Description of the task = For the data below, give again exactly the lines from the one containing "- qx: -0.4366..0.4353" through the one containing "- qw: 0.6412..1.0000", both ends included, and no others.

Exercise inputs =

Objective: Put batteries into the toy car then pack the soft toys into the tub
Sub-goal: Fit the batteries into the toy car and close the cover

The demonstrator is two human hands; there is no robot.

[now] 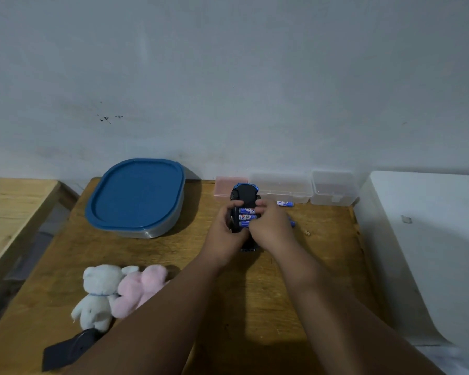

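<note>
The black and blue toy car [243, 193] lies upside down on the wooden table [173, 253], its battery bay open with three blue batteries [246, 217] in it. My left hand [226, 228] grips the car's left side. My right hand [272, 226] rests on the car's right side, fingertips on the batteries. One loose blue battery [285, 203] lies behind my right hand. A tub with a blue lid [136, 196] stands at the back left, lid on. A white soft bear [99, 293] and a pink soft toy [138, 289] lie at the front left.
A pink box [225, 188] and two clear plastic boxes [282, 185] [333, 188] line the wall behind the car. A black flat piece [68, 350] lies at the front left edge. A second wooden table [8, 212] stands left; a white surface [431, 239] lies right.
</note>
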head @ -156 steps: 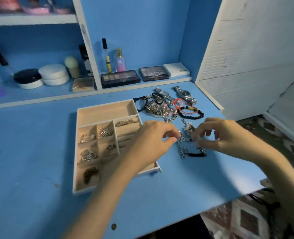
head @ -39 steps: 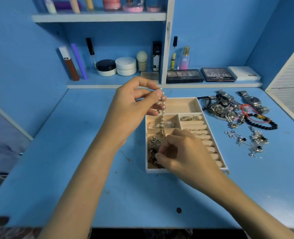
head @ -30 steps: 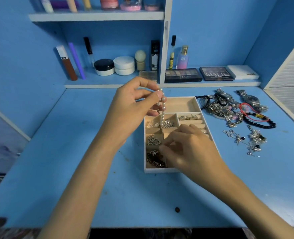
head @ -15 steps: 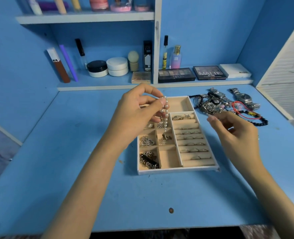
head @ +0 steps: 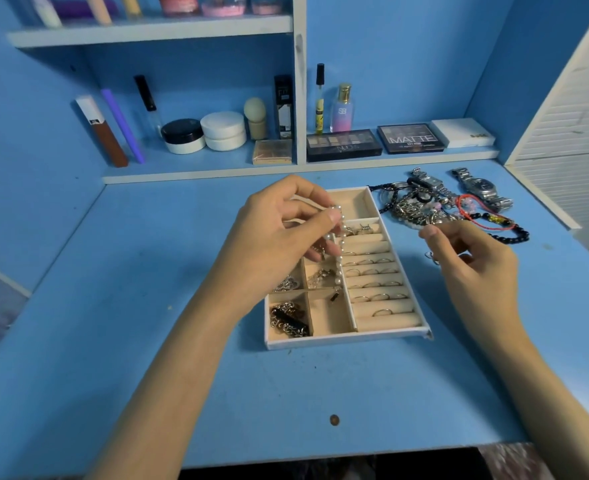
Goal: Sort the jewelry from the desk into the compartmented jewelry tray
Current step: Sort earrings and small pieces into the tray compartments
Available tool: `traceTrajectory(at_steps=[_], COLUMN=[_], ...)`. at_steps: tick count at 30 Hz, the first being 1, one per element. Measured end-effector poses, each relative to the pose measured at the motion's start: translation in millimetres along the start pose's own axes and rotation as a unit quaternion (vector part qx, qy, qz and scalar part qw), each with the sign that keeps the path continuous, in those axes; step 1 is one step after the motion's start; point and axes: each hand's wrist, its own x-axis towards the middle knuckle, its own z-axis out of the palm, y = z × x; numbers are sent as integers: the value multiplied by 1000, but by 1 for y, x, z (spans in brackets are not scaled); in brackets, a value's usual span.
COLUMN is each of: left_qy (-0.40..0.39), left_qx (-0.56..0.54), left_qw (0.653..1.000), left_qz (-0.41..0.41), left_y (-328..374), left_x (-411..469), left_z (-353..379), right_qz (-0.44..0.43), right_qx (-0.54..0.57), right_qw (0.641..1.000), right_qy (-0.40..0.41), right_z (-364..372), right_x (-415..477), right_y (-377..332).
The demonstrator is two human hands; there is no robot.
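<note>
The cream compartmented tray (head: pixel 348 339) lies on the blue desk. My left hand (head: pixel 279 233) is above its back left part and pinches a pearl strand (head: pixel 338 268) between thumb and forefinger. The strand hangs down into the middle compartments. A dark chain (head: pixel 289 320) fills the front left compartment, and rings (head: pixel 376 282) sit in the roll slots. My right hand (head: pixel 473 268) hovers right of the tray with loosely curled fingers and nothing visibly in it. It covers some loose silver pieces. A tangled jewelry pile (head: pixel 421 209) lies just behind it.
A silver watch (head: pixel 483 187), a red cord (head: pixel 469 209) and a black bead bracelet (head: pixel 514 237) lie by the pile. Cosmetics fill the back shelf: palettes (head: pixel 343 145), jars (head: pixel 222 129), bottles. A white louvred panel (head: pixel 570 133) bounds the desk's right side.
My right hand has left the tray's front compartments and moved right, toward the pile. My left hand still holds the pearl strand, which now hangs lower over the tray.
</note>
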Motion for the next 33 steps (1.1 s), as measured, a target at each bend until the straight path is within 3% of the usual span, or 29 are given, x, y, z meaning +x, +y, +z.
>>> traceTrajectory(at_steps=[10,15,21,33], left_qy=[-128,-173,-233,-195], left_qx=[171,269,300,412], left_qw=[974,944,922,888], left_qz=[-80,-81,-72,-62], left_y=[-10,-9,-1,-14], left_x=[-7,-8,-12,-8], left_z=[2,1,1,0], right_qz=[-4,-6,-6,-7], right_qx=[-8,-12,-11,-12], right_qw=[1000,1000,1000,1000], right_qy=[-16,-16,-15,-22], right_z=[3,3,4,3], right_x=[-2,-1,-2,-2], right_y=[0,1,1,-2])
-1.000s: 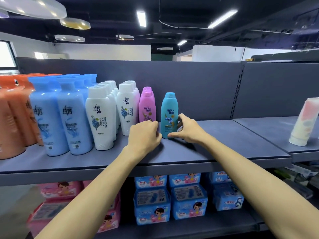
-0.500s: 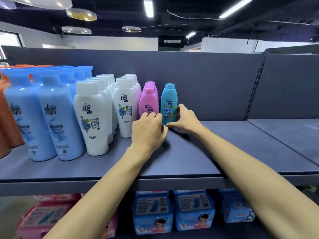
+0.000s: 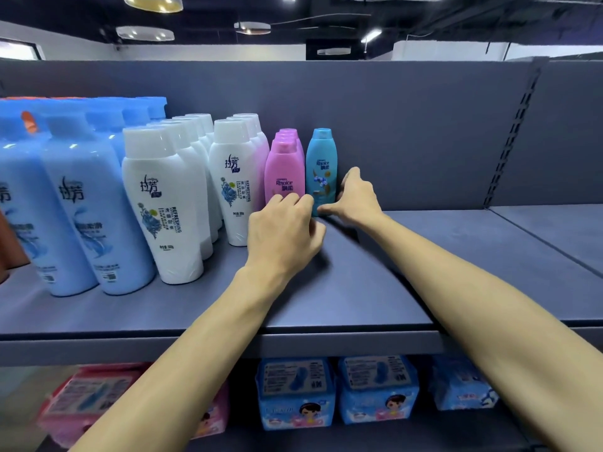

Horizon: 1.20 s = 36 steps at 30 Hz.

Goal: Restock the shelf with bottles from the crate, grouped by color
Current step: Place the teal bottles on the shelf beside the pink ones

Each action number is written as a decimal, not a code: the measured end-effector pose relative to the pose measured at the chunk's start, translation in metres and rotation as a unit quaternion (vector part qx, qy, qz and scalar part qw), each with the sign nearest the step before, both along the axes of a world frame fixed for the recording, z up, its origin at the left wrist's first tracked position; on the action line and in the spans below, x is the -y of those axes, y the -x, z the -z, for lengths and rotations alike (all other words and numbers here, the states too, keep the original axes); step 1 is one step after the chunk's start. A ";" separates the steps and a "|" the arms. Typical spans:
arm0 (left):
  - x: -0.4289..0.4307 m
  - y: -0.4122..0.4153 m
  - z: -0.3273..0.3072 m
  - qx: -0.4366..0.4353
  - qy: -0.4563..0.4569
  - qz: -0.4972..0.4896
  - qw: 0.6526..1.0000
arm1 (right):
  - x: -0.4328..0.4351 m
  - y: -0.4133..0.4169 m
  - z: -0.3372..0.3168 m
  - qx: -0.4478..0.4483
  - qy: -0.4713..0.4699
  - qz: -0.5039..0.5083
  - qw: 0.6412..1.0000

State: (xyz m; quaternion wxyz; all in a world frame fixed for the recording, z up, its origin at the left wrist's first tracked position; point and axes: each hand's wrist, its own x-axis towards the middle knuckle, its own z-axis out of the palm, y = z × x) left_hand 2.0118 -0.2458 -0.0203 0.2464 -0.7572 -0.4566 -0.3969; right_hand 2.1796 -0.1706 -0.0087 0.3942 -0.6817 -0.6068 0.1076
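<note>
The teal bottle (image 3: 321, 171) stands upright at the back of the shelf (image 3: 359, 288). It is just beside the pink row (image 3: 283, 177) on its left, with bare shelf on its right.

Your right grip (image 3: 357, 199) is spread around the bottle's foot, thumb laid along the front of the base and fingers up against the right flank. Your left grip (image 3: 284, 230) has its fingers curled, with the tips hidden behind the knuckles at the feet of the pink and teal bottles. From this view it cannot be told whether it pinches anything or only nudges.

Treat this bottle as light, glossy plastic. It is likely stiff enough to hold its shape, with walls that give a little under a hard squeeze, and smooth enough to slip through a loose hold. It is tall for its narrow foot, so it will probably tip sooner than it slides.

If you are only squaring it up, keep your pressure low, at the base where your thumb already lies. A push near the shoulder could rock it into the pink row, which stands in single file and may fall like dominoes.

If you need to lift it, take it across the waist at the label, thumb in front and fingers behind. Avoid the tapered neck and the cap.
</note>
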 end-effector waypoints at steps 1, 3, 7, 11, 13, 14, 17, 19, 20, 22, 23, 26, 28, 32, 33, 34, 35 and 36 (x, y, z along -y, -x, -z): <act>0.000 0.000 0.000 0.003 0.008 0.001 1.000 | 0.001 0.001 0.000 0.001 -0.001 0.005 1.000; 0.000 0.001 -0.001 0.008 0.018 -0.003 1.000 | 0.003 0.003 -0.002 0.015 -0.004 0.014 1.000; 0.000 0.003 0.000 0.001 0.003 -0.014 1.000 | 0.016 0.009 -0.007 0.045 0.010 0.019 0.999; 0.001 0.003 0.001 -0.008 -0.002 -0.023 1.000 | 0.035 0.012 -0.013 0.055 0.024 0.005 0.998; 0.004 0.003 0.000 -0.017 0.010 -0.028 0.999 | 0.049 0.014 -0.018 0.061 0.023 0.002 0.998; 0.005 0.003 -0.001 -0.024 0.018 -0.031 0.999 | 0.057 0.015 -0.021 0.065 0.022 0.001 0.998; 0.011 0.004 -0.001 -0.079 0.044 -0.041 0.995 | 0.081 0.017 -0.026 0.072 0.018 -0.004 0.997; 0.018 0.005 -0.001 -0.108 0.044 -0.050 0.992 | 0.097 0.018 -0.029 0.083 0.015 -0.008 0.996; 0.023 0.007 -0.002 -0.114 0.038 -0.051 0.991 | 0.107 0.019 -0.030 0.091 0.014 -0.010 0.996; 0.032 0.010 -0.006 -0.125 0.029 -0.044 0.991 | 0.122 0.018 -0.032 0.109 0.012 -0.015 0.994; 0.037 0.011 -0.008 -0.131 0.031 -0.040 0.990 | 0.131 0.019 -0.033 0.117 0.010 -0.017 0.993; 0.053 0.015 -0.017 -0.141 0.056 -0.030 0.988 | 0.155 0.027 -0.031 0.130 0.007 -0.019 0.991; 0.066 0.019 -0.021 -0.150 0.058 -0.018 0.987 | 0.169 0.033 -0.024 0.152 0.002 -0.020 0.988; 0.102 0.041 -0.027 -0.183 0.036 0.027 0.982 | 0.204 0.038 -0.011 0.189 -0.036 -0.020 0.981; 0.111 0.047 -0.028 -0.178 0.028 0.037 0.983 | 0.214 0.039 -0.008 0.192 -0.052 -0.017 0.980; 0.120 0.053 -0.027 -0.167 0.026 0.048 0.984 | 0.226 0.040 -0.003 0.191 -0.070 -0.014 0.979; 0.128 0.057 -0.024 -0.157 0.024 0.059 0.985 | 0.238 0.042 0.003 0.186 -0.091 -0.010 0.978; 0.136 0.060 -0.020 -0.152 0.019 0.068 0.986 | 0.250 0.044 0.010 0.183 -0.110 -0.009 0.977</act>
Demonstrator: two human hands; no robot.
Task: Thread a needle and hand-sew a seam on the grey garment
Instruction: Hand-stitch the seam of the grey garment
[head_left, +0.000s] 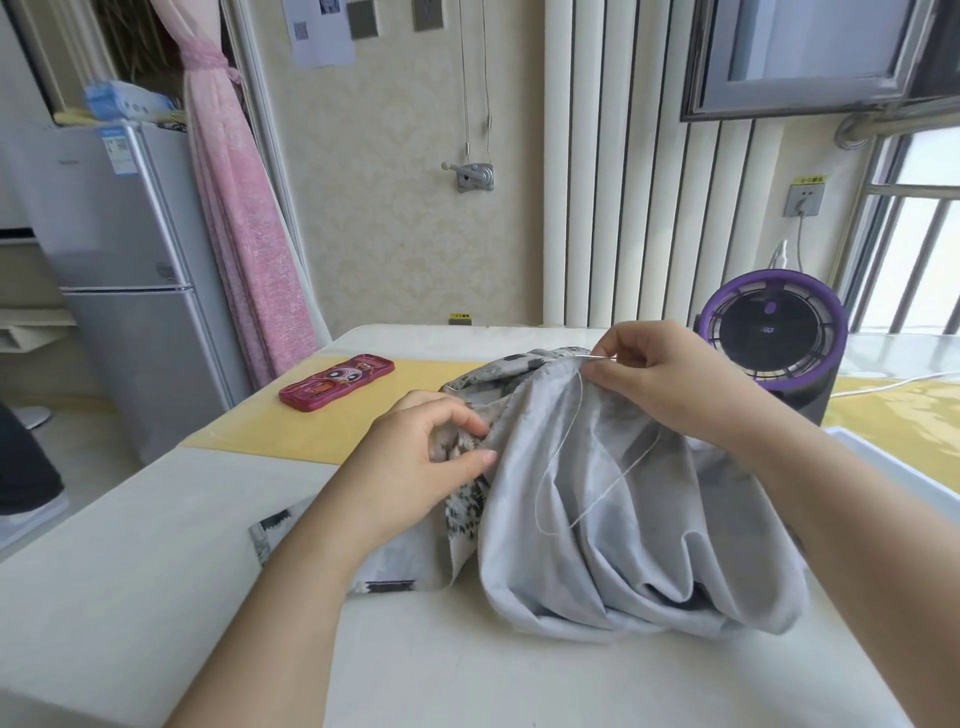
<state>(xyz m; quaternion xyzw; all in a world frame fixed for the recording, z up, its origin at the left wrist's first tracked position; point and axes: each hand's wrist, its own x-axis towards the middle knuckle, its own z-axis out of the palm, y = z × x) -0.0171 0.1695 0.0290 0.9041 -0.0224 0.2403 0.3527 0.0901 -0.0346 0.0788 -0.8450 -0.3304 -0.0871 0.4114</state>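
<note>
Fridge (119, 260): silver, on the floor far left of the grey garment (623, 545).
Curtain (239, 208): pink, tied back, hanging behind and left of the garment.
Red case (336, 382): flat with a cartoon face, on the yellow mat (291, 431), left of the garment and well apart from it.
Left hand (436, 452): thumb and fingers pinch a patterned fold at the garment's left side.
Garment: heaped mid-counter.
Thread (615, 483): white, looping down the garment's front.
Needle (597, 357): at the garment's top edge.
Right hand (660, 374): fingers closed on the needle, covering the garment's upper right.
Fan (774, 332): purple-rimmed, right behind the garment, partly hidden by the right forearm.
Counter (156, 571): white, with the mat running behind the garment.
Room: cream patterned wall, white ribbed panel, barred window on the right.
</note>
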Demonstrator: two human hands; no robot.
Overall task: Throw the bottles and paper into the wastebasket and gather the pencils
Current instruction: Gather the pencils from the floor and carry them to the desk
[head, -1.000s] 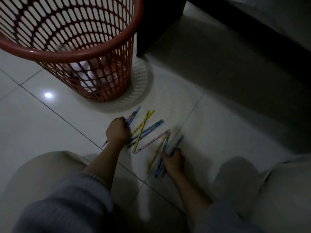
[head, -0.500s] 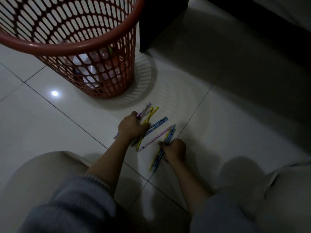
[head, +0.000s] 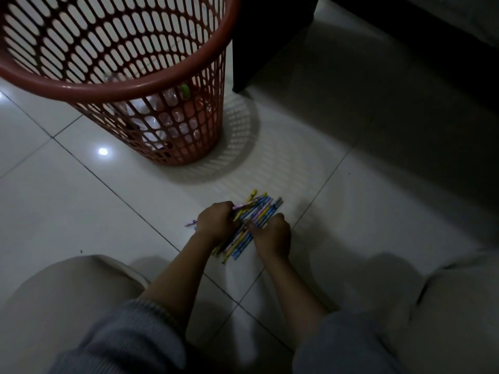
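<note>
Several yellow, blue and pink pencils [head: 258,217] lie in a tight bundle on the white tiled floor, pointing up and to the right. My left hand [head: 217,222] presses against the bundle's left side with fingers curled over some pencils. On the right side, my right hand [head: 272,234] pushes in against the bundle. One pink pencil end [head: 189,224] sticks out to the left of my left hand. The red mesh wastebasket [head: 172,85] stands at the upper left; clear bottles and white paper [head: 162,117] show through its wall.
A dark furniture leg [head: 259,41] stands right of the basket, with dark furniture running along the upper right. My knees in light trousers [head: 67,306] fill the lower left and lower right. White floor tiles [head: 67,211] lie to the left.
Both hands moved toward each other, and the scattered pencils were pushed together into one narrow bundle between them. The view shifted slightly nearer the basket.
</note>
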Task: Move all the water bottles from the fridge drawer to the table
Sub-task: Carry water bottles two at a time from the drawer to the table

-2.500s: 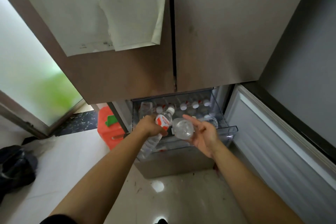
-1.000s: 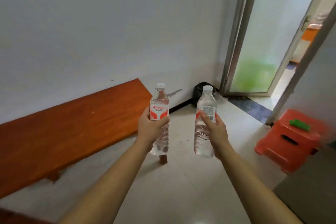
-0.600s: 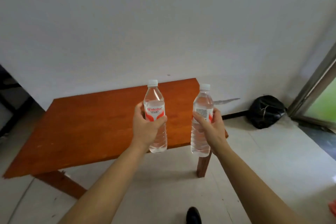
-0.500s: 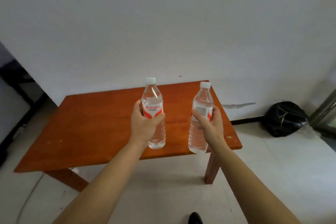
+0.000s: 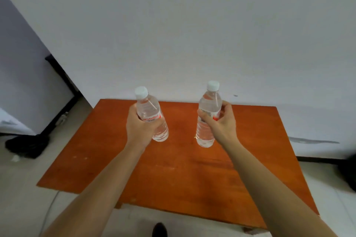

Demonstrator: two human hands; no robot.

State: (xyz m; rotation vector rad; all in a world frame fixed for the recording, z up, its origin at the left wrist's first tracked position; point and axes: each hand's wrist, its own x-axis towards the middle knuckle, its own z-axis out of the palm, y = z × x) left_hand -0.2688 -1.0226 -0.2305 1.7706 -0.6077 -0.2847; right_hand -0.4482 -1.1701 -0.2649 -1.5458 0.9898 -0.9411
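Fingers (image 5: 157,124) of left hand (image 5: 138,129) were curled round the labelled middle of left bottle (image 5: 149,107): clear, white cap, top leaning left. Fingers of right hand (image 5: 221,127) were curled round the label of right bottle (image 5: 210,102): clear, white cap, near upright. Both bottles hung over the middle of the orange wooden surface (image 5: 183,169), well apart; whether their bases touched it could not be told. Beyond stood a white wall (image 5: 192,34). At far left, a dark bundle (image 5: 27,146) lay on the pale floor (image 5: 28,179).
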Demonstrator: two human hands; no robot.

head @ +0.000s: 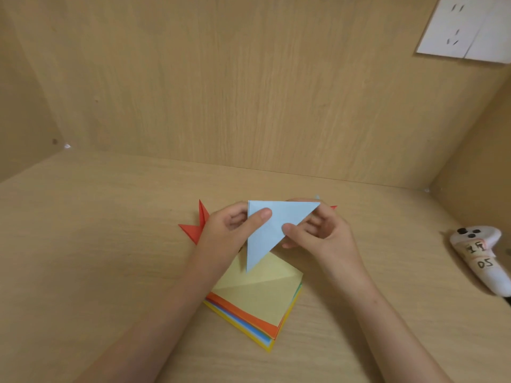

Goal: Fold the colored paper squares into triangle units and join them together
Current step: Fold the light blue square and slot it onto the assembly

Solution to this problem =
  - qx: -0.4366..0.4353
  - qy: -0.4563..0.4569
  - qz: -0.4972..0.4896
  - qw: 0.6526..1.0000
arm1 (right):
  - x: -0.4328..0.4351 m
  - y: -0.4133..0.4169 m
  - z: -0.3372..0.3168 m
  - qx: -0.4478..0.4483
  - qy: -0.4713..0.4699
  - qz: -0.5039..0.5083
  - qw: 0.6412..1.0000

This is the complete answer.